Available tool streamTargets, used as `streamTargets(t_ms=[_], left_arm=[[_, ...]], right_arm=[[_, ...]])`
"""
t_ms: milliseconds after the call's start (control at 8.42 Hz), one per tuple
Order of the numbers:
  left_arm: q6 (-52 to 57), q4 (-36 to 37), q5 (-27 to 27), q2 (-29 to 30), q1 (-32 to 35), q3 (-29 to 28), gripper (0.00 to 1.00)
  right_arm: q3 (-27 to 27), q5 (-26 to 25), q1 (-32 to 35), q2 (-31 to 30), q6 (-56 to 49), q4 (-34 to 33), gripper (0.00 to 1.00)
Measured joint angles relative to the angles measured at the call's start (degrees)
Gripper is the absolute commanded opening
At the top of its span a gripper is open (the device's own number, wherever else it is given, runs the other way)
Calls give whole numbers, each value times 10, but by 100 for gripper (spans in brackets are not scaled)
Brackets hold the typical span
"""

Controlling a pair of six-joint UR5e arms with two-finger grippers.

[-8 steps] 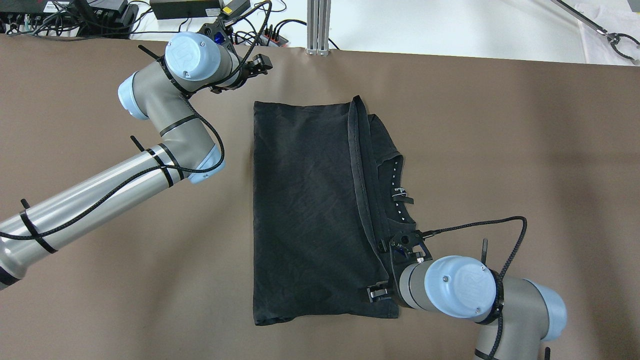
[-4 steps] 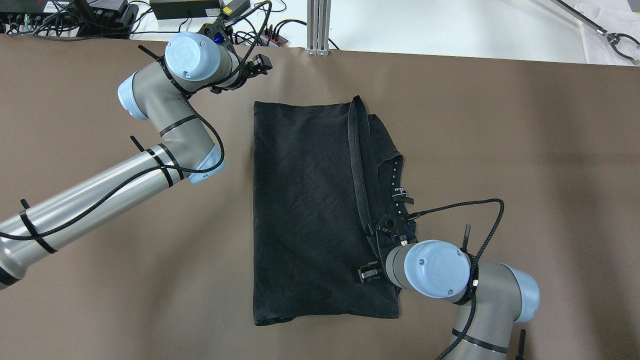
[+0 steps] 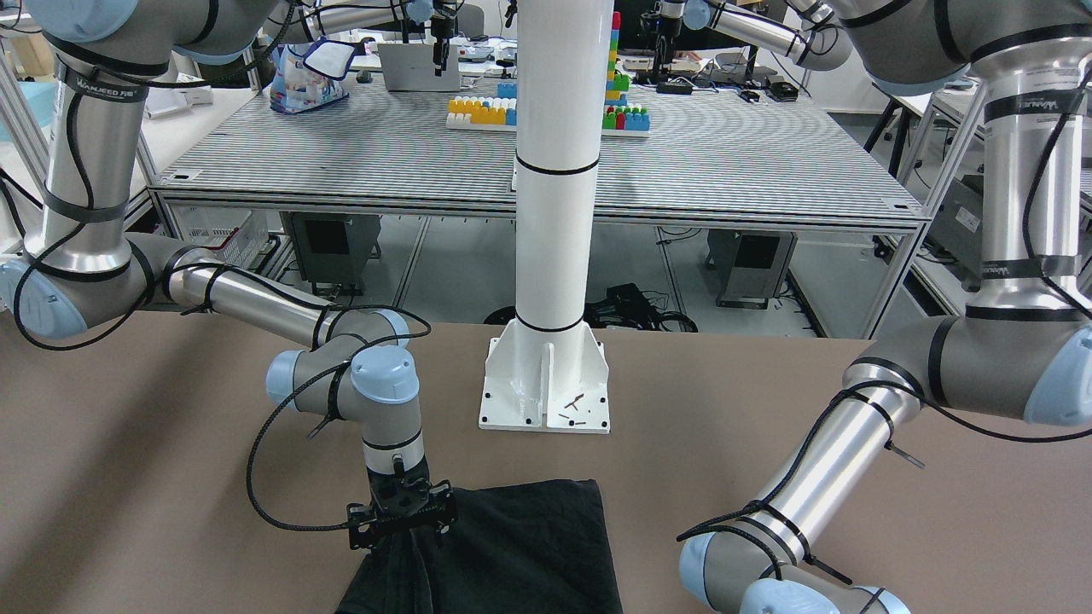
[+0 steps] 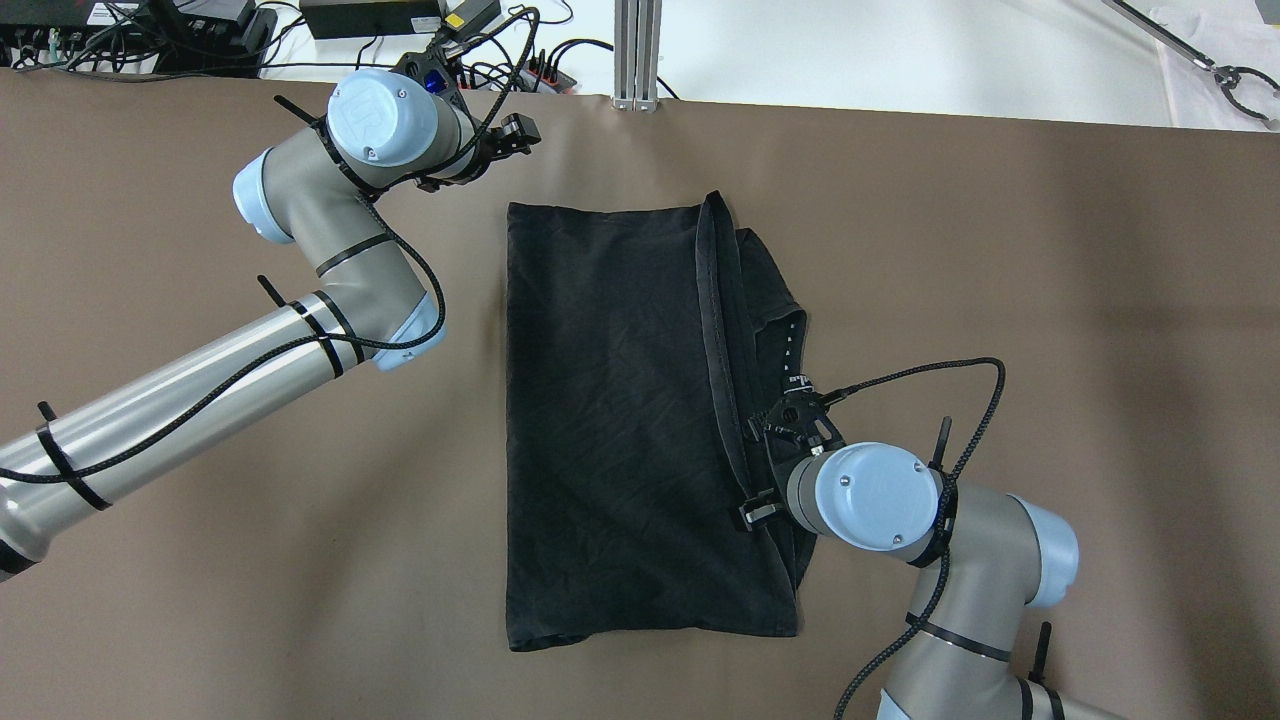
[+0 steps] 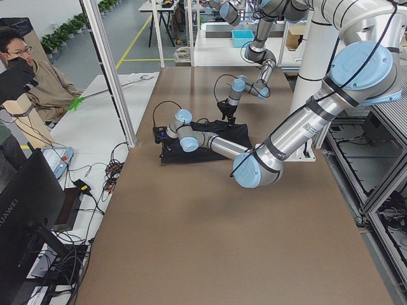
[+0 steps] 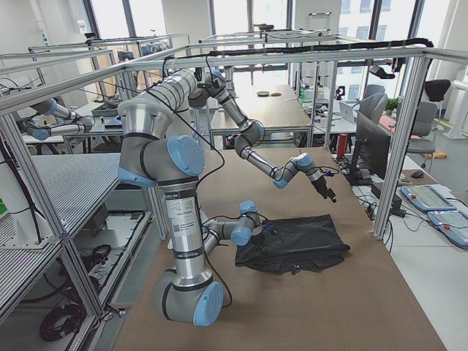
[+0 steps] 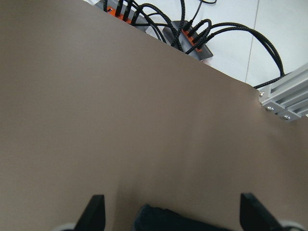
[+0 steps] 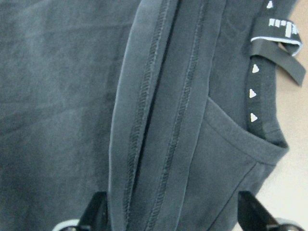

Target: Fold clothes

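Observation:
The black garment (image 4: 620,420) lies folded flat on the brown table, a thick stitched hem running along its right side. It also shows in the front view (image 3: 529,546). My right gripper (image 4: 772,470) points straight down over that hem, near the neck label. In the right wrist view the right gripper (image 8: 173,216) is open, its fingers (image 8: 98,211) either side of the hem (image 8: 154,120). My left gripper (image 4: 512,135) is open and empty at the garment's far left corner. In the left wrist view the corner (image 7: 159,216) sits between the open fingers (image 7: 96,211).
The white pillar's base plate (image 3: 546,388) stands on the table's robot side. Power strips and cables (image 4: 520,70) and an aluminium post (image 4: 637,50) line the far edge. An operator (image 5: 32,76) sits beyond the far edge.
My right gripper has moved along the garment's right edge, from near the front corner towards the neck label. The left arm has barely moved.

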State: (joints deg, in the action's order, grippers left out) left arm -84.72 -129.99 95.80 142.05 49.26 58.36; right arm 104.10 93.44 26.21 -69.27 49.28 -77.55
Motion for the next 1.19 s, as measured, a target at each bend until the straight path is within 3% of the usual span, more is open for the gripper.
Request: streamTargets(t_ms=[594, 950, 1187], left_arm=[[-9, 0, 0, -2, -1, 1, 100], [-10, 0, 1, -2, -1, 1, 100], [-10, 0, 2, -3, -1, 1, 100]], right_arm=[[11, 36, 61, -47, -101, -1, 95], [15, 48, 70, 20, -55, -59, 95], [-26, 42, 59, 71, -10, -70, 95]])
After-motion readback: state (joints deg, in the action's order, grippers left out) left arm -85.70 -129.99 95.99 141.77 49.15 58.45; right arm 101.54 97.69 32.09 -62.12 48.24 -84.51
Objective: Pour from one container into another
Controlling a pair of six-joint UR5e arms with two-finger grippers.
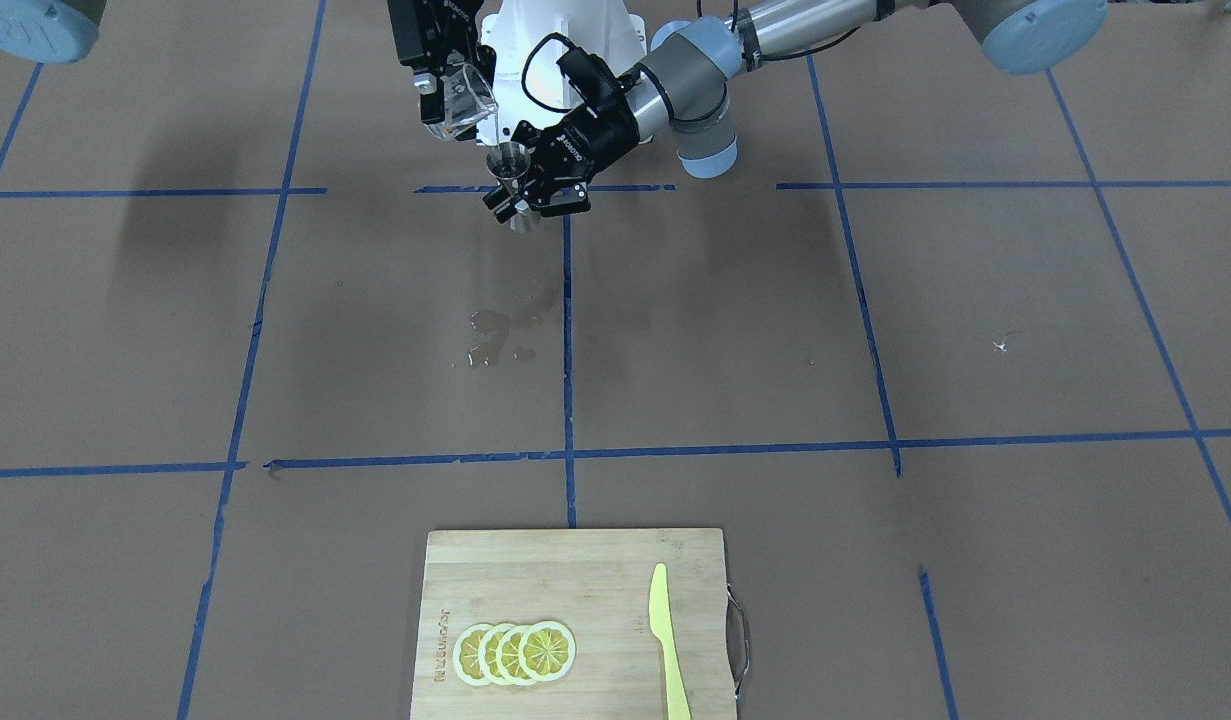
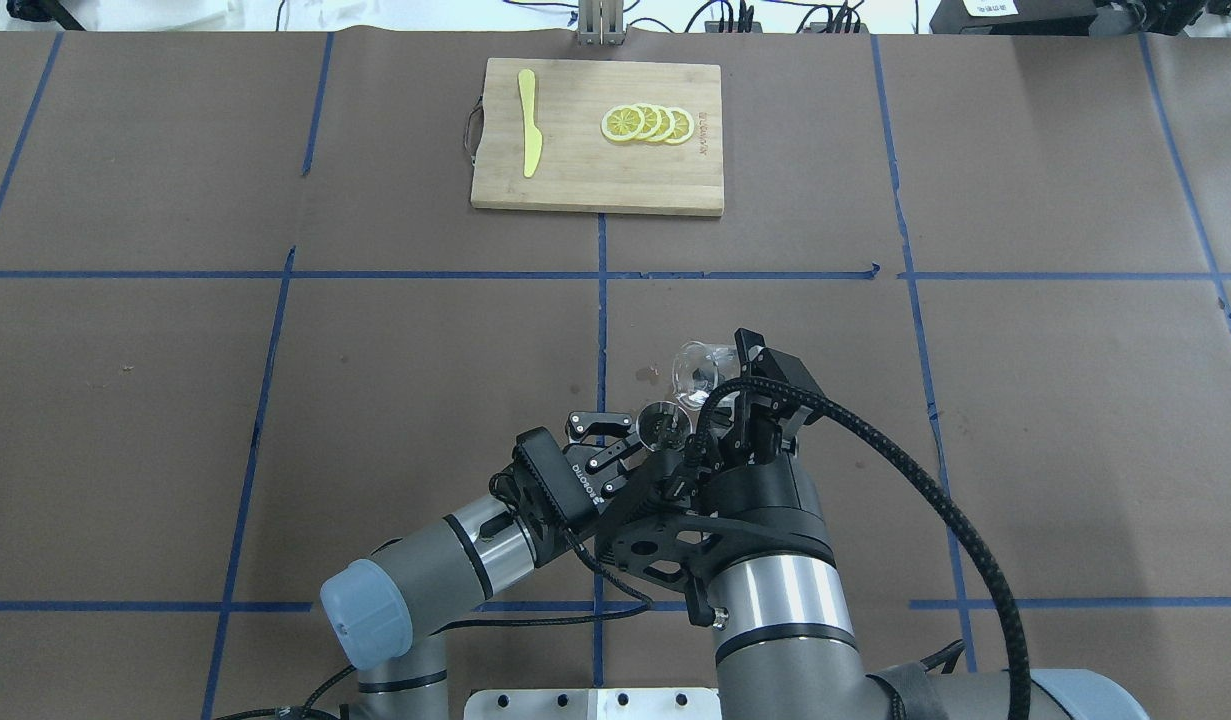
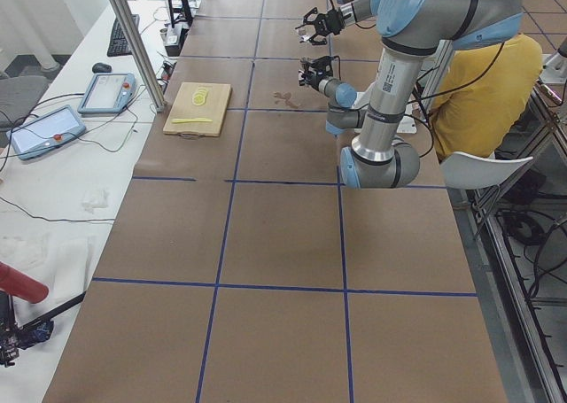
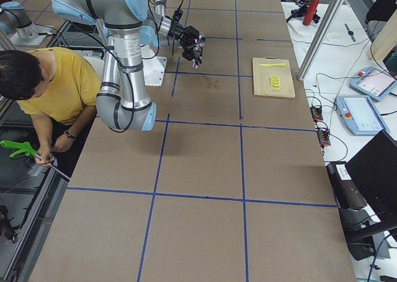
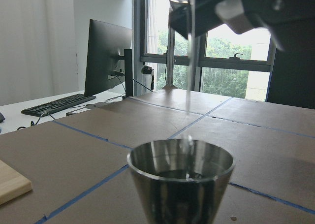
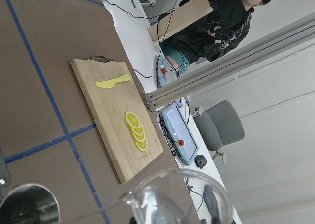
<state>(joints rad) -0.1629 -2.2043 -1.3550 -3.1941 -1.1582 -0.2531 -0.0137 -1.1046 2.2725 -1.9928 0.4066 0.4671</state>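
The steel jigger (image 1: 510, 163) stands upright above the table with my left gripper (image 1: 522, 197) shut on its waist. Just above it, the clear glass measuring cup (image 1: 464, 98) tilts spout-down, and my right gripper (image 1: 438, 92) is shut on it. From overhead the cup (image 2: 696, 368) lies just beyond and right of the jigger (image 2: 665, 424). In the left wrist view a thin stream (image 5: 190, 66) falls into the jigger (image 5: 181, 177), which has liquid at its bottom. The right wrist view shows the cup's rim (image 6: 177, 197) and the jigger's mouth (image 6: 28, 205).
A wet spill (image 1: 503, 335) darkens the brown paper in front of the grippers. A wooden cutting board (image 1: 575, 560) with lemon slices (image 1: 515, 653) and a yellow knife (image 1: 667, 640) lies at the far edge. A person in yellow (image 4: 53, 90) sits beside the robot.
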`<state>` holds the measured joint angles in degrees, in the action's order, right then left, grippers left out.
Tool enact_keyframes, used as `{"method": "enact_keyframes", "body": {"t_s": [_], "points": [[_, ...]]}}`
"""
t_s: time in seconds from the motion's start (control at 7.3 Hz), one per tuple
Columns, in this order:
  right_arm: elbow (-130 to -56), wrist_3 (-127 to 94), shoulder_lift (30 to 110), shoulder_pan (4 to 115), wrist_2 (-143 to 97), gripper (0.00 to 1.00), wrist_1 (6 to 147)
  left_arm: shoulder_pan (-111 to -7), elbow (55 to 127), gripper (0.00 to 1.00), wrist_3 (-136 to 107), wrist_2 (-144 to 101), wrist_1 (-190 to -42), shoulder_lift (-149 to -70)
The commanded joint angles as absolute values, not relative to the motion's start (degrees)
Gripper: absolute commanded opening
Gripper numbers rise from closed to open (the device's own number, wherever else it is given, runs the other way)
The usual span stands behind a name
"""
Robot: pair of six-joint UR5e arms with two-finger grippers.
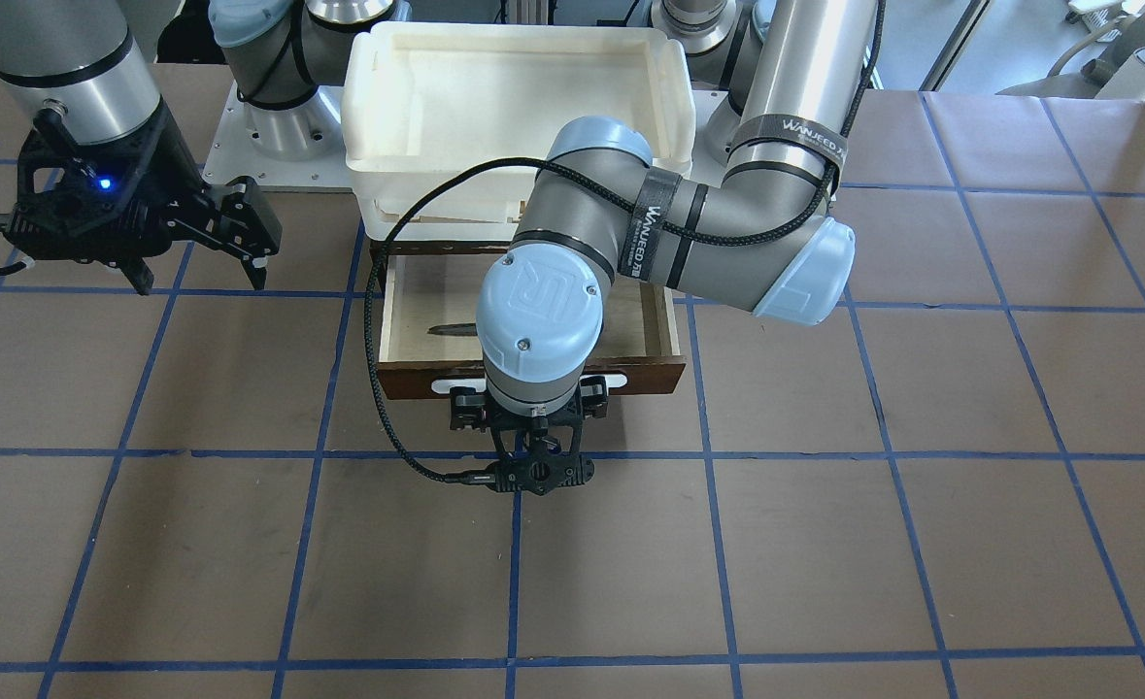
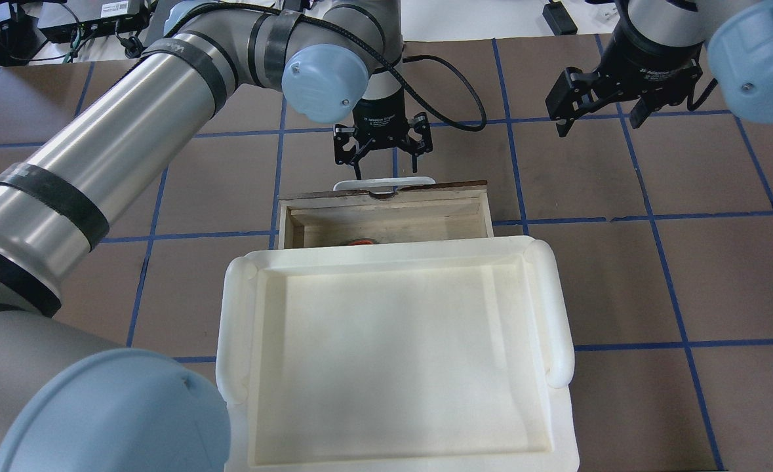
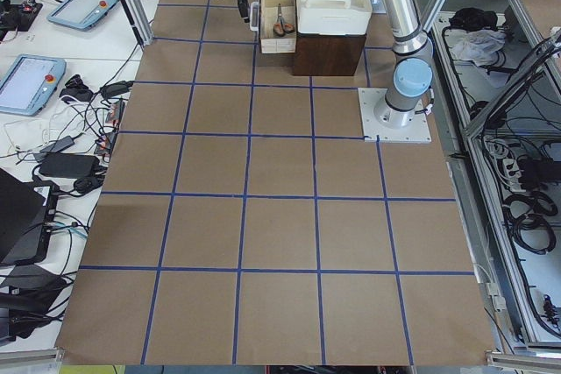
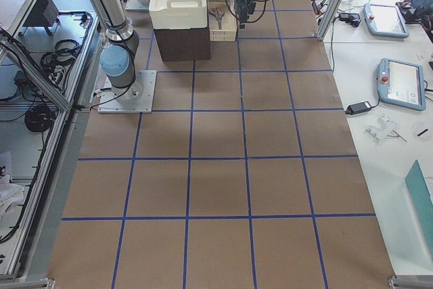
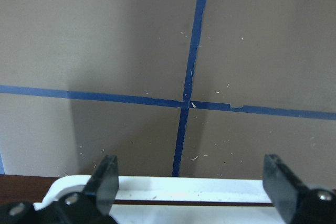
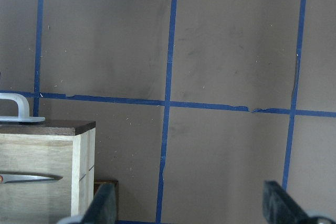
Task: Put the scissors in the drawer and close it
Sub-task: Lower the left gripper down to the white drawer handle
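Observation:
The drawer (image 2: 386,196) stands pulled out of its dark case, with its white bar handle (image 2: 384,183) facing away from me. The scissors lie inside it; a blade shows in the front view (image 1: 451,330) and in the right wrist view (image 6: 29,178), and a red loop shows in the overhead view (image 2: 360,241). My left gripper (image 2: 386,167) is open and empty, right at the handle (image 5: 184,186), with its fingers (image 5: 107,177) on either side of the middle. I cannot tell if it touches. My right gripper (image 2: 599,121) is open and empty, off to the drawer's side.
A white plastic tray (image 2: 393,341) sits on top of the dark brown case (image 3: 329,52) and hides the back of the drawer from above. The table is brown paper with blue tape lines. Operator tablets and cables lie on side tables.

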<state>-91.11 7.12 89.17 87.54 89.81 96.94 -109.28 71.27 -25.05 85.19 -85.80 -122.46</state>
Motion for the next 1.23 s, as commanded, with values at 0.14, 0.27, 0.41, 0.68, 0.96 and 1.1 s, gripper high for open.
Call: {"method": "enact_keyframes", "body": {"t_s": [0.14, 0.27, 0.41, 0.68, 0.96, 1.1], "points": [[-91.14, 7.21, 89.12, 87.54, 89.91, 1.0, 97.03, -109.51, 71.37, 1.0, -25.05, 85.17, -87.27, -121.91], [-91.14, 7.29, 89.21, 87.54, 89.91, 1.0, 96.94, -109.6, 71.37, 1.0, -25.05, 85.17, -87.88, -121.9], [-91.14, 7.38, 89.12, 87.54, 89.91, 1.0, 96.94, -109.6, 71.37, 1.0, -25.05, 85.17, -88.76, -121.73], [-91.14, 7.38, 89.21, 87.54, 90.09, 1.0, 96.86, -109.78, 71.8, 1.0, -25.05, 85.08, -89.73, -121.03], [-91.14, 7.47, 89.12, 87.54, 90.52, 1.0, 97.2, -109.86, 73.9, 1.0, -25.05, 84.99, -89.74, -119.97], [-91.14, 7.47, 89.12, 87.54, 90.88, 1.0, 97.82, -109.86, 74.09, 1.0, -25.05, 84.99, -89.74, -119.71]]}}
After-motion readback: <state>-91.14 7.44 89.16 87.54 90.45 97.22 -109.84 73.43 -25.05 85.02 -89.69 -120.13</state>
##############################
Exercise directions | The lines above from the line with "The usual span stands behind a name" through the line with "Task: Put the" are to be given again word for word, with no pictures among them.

Worked solution |
The usual span stands behind a name
"""
Robot: pair of six-joint UR5e arms with two-finger grippers.
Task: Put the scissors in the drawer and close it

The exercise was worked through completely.